AIM OF THE EXERCISE: Below this line is the material. Write out only its lines from the one containing "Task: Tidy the" through the one containing "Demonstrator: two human", both kept, exactly.

MATERIAL PROVIDED:
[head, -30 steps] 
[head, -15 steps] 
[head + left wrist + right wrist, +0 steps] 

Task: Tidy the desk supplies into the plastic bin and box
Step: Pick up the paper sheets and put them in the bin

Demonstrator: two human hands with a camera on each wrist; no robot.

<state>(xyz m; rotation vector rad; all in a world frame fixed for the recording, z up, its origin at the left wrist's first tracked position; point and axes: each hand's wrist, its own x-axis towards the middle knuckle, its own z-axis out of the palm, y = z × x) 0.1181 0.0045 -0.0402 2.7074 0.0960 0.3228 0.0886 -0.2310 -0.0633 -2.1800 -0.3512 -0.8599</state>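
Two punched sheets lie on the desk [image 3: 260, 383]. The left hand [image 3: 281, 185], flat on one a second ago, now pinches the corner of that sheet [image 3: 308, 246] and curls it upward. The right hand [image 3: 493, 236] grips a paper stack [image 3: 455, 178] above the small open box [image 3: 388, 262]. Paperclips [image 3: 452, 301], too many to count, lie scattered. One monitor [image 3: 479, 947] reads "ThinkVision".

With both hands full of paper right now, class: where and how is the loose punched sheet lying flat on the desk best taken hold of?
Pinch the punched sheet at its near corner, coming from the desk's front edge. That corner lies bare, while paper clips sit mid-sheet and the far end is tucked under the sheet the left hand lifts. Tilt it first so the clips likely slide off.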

TASK RESULT:
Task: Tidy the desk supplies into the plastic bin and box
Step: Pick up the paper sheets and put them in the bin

Demonstrator: two human hands with a camera on each wrist; no robot.

No part of the answer remains open.